Tom lay half a world away on the sandy ground by the roadside. Fire was somewhere nearby and his chest was screaming in pain though no words could escape his mouth. I'm sorry, he thought as he realized his fate. He looked at his buddy crouching above him. He hoped his eyes said to tell his girl he'd be there for her birthday, just not the way she hoped.
"What is that?" he asked as he ran his hand over the slightly scratchy surface.
"You need to guess, silly. That's the whole point."
Mitch concentrated and rubbed his hand over the hidden surface again. It was scratchy, yes, but there were silky patches as well. He concentrated on the pattern, randomly following the dips and swirls as his mind tried to interpret the feeling into an image.
His tongue swiped over dry lips and he bit his lower lip in concentration as he brushed over the hidden surface one last time.
"I'm waiting," his lover sing-songed. "Time for you to prove your skills."
"Fishnet stockings."
"You peeked, not fair, that's cheating."
"Admit it, I win," Mitch chuckled. "And since you promised to give me whatever it was if I won . . ."
"Fine." He watched with bated breath as the fragile net was unclipped and slipped down shapely legs. "You're no fun."
"I think you're wrong," Mitch replied with a wink as he started to pull the first stocking over his own manly limb. "I think you'll find this lots of fun."
I also forgot to include my twitter handle, it's @blanchardauthor.
Seriously? I thought. A net? Why on God's green earth would anyone come home from an estate sale with a net? Especially an estate sale from the late-great Betty Perkins.
Who is Betty Perkins? Only the greatest actress of Hollywood's golden age.

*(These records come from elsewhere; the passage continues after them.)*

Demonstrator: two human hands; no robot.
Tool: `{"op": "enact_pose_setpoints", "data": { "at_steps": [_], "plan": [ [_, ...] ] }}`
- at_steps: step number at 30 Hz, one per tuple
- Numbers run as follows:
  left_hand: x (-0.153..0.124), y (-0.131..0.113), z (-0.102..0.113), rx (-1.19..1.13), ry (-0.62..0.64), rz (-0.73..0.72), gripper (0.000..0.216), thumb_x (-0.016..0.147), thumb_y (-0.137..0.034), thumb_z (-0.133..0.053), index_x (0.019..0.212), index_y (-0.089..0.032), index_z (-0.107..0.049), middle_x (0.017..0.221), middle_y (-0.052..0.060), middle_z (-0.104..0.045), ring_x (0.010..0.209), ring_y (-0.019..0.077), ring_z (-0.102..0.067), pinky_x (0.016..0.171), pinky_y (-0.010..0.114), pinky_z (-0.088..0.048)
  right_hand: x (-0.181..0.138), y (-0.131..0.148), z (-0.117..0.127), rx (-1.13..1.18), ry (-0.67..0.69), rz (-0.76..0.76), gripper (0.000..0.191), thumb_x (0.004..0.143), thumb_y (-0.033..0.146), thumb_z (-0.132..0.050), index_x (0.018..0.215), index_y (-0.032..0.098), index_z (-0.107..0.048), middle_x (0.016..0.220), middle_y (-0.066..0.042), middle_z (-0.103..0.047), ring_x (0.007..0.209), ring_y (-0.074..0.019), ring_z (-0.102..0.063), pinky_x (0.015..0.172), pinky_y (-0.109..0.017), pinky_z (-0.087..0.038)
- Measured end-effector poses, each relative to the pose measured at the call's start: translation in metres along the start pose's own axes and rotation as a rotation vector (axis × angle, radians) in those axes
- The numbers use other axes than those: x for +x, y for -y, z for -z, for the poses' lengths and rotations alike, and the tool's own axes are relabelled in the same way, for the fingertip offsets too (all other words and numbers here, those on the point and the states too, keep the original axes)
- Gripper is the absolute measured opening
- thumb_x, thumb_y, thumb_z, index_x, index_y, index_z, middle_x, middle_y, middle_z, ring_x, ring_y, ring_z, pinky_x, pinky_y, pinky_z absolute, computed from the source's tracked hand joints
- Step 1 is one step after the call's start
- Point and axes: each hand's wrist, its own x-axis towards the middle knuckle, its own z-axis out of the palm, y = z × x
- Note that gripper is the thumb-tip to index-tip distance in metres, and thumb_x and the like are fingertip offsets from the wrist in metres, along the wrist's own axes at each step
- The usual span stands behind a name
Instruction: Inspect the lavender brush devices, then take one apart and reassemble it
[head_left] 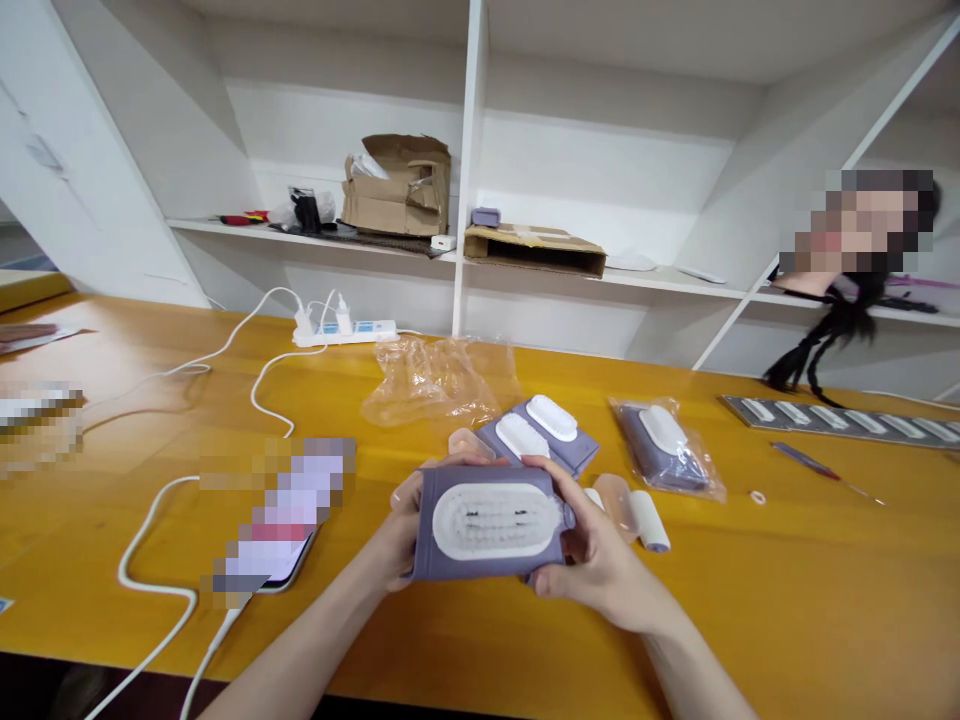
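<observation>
Held up over the table between both hands is a purple box (493, 524) with a white-rimmed oval panel facing me. Two small black marks show inside the panel. My left hand (403, 540) grips the box's left end, its fingers partly hidden behind it. At the right end, my right hand (600, 565) is closed around the edge, thumb low and fingers on top. Just behind the box lie similar purple pieces with white ovals (553, 417). Beside my right hand are a white cylinder (650, 521) and a translucent pinkish piece (618, 503).
Another purple pack (664, 447) lies in clear plastic at right. A crumpled plastic bag (439, 380) and a power strip (345, 332) are at the back. A phone (289, 520) with a white cable lies left. A metal strip (840, 418) and thin tool (810, 462) lie far right.
</observation>
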Motion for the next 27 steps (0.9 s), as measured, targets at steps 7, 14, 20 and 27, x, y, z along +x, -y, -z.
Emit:
{"op": "enact_pose_setpoints", "data": {
  "at_steps": [7, 14, 20, 27],
  "plan": [
    [0.000, -0.001, 0.002, -0.014, 0.037, 0.021, 0.051, 0.059, -0.016, -0.071, 0.109, -0.024, -0.065, 0.117, 0.007, -0.065, 0.111, 0.0293, -0.056, 0.086, 0.036, -0.047, 0.004, 0.002, 0.003, -0.050, -0.007, 0.010, 0.083, 0.067, 0.020, -0.076, 0.133, 0.033, -0.028, 0.119, -0.005, -0.050, 0.081, -0.0152, -0.056, 0.062, -0.025, -0.049],
    [0.004, -0.005, 0.003, -0.024, 0.084, -0.001, 0.042, 0.058, -0.012, -0.071, 0.099, -0.024, -0.066, 0.105, 0.003, -0.069, 0.095, 0.0234, -0.063, 0.074, 0.027, -0.049, 0.003, -0.001, 0.006, -0.097, -0.019, 0.016, 0.086, 0.068, 0.032, -0.075, 0.137, 0.030, -0.023, 0.132, -0.008, -0.044, 0.109, -0.0254, -0.051, 0.081, -0.036, -0.049],
    [0.006, -0.003, -0.002, -0.032, 0.045, -0.015, 0.036, 0.060, -0.013, -0.072, 0.095, -0.021, -0.066, 0.111, 0.005, -0.066, 0.100, 0.0259, -0.061, 0.079, 0.031, -0.048, 0.002, -0.003, 0.005, -0.142, -0.021, 0.062, 0.087, 0.070, 0.037, -0.072, 0.139, 0.028, -0.021, 0.137, -0.010, -0.039, 0.117, -0.0284, -0.045, 0.092, -0.042, -0.042],
    [0.005, 0.000, -0.008, -0.061, -0.005, -0.003, 0.021, 0.065, -0.022, -0.070, 0.085, -0.019, -0.066, 0.108, 0.006, -0.068, 0.099, 0.0240, -0.062, 0.080, 0.032, -0.050, 0.002, -0.006, 0.003, -0.080, 0.001, 0.074, 0.086, 0.070, 0.032, -0.072, 0.139, 0.029, -0.021, 0.135, -0.010, -0.039, 0.114, -0.0284, -0.046, 0.085, -0.040, -0.046]
  ]
}}
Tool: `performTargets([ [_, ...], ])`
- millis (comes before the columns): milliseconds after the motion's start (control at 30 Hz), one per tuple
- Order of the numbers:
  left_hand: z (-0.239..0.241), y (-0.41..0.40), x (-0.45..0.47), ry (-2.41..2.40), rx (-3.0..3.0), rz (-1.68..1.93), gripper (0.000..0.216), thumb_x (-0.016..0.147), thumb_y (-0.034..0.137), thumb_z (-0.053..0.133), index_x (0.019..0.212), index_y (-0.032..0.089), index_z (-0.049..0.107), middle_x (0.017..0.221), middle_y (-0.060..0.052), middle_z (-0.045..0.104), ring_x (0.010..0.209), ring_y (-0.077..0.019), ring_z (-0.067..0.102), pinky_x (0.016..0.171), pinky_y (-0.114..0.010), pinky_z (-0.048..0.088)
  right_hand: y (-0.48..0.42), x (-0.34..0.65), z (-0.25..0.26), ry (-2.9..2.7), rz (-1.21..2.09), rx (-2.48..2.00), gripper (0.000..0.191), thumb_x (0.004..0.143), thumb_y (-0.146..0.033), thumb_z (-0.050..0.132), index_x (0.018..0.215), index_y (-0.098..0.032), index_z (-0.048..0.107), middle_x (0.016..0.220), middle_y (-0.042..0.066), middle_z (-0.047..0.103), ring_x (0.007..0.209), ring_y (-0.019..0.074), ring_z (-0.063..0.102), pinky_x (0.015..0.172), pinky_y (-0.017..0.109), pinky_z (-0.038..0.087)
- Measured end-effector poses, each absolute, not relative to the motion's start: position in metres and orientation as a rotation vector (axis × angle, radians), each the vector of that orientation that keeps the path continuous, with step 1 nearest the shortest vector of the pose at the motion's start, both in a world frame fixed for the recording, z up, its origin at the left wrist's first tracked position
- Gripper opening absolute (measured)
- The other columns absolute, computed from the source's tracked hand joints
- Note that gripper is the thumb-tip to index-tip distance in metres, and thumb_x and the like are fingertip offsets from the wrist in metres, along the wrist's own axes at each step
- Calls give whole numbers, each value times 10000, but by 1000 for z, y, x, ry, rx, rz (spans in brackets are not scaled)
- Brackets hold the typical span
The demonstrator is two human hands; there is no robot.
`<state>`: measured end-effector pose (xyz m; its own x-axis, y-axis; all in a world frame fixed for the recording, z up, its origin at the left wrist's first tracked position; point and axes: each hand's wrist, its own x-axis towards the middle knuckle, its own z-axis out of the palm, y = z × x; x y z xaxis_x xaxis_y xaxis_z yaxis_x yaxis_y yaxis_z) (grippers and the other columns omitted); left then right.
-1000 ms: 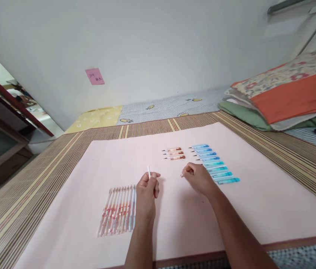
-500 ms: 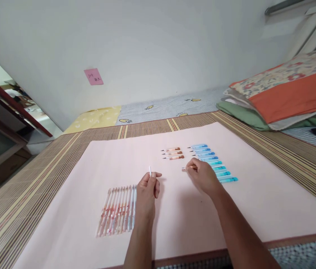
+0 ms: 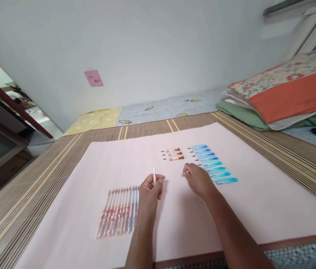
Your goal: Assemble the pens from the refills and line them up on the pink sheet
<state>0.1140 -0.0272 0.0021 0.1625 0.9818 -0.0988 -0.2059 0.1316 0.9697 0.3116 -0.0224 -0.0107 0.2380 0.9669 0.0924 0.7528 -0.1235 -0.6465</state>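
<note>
My left hand (image 3: 150, 194) is closed round a thin white pen refill (image 3: 154, 175) that sticks up from between thumb and fingers. My right hand (image 3: 198, 180) is curled in a pinch on a small pen piece whose tip shows at its left; I cannot name it for sure. Both hover over a pale pink sheet (image 3: 90, 179). Three brown pen halves (image 3: 174, 153) lie just beyond my hands. A row of several blue pen halves (image 3: 212, 163) lies right of my right hand. A row of clear patterned pen barrels (image 3: 118, 212) lies left of my left wrist.
The pink sheet lies on a striped woven mat (image 3: 29, 175) on a bed. Folded bedding and an orange pillow (image 3: 287, 93) are stacked at the right. A pink note (image 3: 93, 78) is stuck on the white wall. A dark wooden frame (image 3: 3, 112) stands at the left.
My right hand reached toward the brown pen halves, then drew back down near the sheet's middle. My left hand shifted slightly right with the white refill.
</note>
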Motion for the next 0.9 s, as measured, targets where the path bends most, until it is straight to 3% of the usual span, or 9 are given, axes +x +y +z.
performTargets([
  [300,0,-26,115,1020,1025,1110,288,750,419,742,849,165,651,497,80,416,448,-57,317,478,-203,210,-21,311,-18,-1498,537,-1798,139,776,-74,507,774,-204,557,784,13,614,690,166,507,636,286,314],
  [433,-2,-25,116,1023,1045,1142,310,729,409,770,889,167,662,527,73,458,459,-60,341,475,-196,238,-23,311,-8,-1355,921,-1397,29,803,-204,593,832,-204,596,711,-21,565,633,145,478,600,277,335],
  [600,4,-27,119,978,1084,1231,364,670,373,836,941,167,707,631,50,519,516,-65,387,491,-195,301,-27,293,-3,-1134,1430,-919,122,829,-286,666,862,-201,585,602,-54,479,556,113,400,553,259,283],
  [767,16,-35,117,954,1180,1242,233,739,345,806,857,160,726,631,29,541,568,-91,443,542,-215,369,-28,260,-9,-870,1748,-596,129,793,-245,692,843,-188,587,707,-14,562,598,105,458,589,245,306],
  [900,19,-38,112,973,1319,1258,160,810,326,750,852,175,720,708,9,565,649,-127,502,595,-247,414,-27,246,-17,-762,1793,-498,163,774,-204,652,935,-183,658,787,9,602,652,124,501,604,251,343],
])
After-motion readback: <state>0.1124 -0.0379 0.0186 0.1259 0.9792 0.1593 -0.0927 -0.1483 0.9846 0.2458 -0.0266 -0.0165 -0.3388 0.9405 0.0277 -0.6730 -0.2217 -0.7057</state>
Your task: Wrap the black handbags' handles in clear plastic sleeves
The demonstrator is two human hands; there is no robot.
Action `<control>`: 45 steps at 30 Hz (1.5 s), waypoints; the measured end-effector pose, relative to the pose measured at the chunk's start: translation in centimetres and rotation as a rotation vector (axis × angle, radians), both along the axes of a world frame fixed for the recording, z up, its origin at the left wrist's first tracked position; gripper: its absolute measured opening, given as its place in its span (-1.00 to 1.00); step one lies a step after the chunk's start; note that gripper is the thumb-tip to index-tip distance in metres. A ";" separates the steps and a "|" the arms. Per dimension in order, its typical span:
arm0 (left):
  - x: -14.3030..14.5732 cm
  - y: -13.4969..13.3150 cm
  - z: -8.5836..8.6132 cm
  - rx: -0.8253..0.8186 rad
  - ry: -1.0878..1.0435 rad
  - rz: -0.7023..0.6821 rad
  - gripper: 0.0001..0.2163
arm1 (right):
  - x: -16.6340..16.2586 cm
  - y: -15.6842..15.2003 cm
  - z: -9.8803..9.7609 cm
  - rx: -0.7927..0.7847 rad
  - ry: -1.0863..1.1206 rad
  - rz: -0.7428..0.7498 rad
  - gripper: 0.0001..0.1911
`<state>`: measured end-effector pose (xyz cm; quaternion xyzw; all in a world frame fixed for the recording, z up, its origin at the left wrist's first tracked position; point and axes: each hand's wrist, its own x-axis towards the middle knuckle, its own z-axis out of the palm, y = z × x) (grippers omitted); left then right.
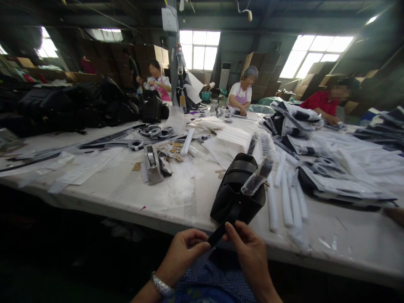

Sure she had won countless awards for her work with other silver darlings, but she was best known for her love of fashion. More specifically…shoes. Oh, the shoes she must've had. Rows and rows of glorious shoes.
But did my roomate, Hermelda, come home with any of those coveted shoes? Like I specifically told her to? No, she came home with a damn fishing net? What was she planning on doing with it? She's not bringing it into the apartment, that's for sure. I mean, how old was that thing, anyway? God only knows what's been stuck in there. And…eww…it looked like whatever was stuck in it last part of it was still there.
I love Hermelda. Really. But sometimes I just didn't know what she was thinking. I always knew she was a little on the strange side, but I liked her anyway. Kind of took her under my wing, you know? I saw potential in her.
I brought her out to sunny California, took her to all the best shops on Rodeo, basically gave her a complete makeover. My best one to date, if I may be so bold. Then send her out on her own and THIS is what happens. I can see there is much work left to be done.
A net, for God's sake. A damn fishing net.
"Hermelda," I said. "We need to talk."
Ugh! Forgot my Twitter ID trying to get it to post (dang html tags!).
follow me @JulesCarey.
Time!
Thanks everyone!
I'll see how many we ended up with and probably grab a few writers to nominate ones for the poll. If you have a writerly friend or want to tweet for one, have them email me through the link in my profile at the top of the page.
I'll post again here and tweet about it when the polls are open.
In any case, I'll close the voting at 9:30 tonight, and the winner will be announced.
Thanks again!
I forgot my twitter name, too.
Follow me @cathleenholst
Poll is up. Thanks to our guest judge, Sian O'Leary for helping nominate our five finalists.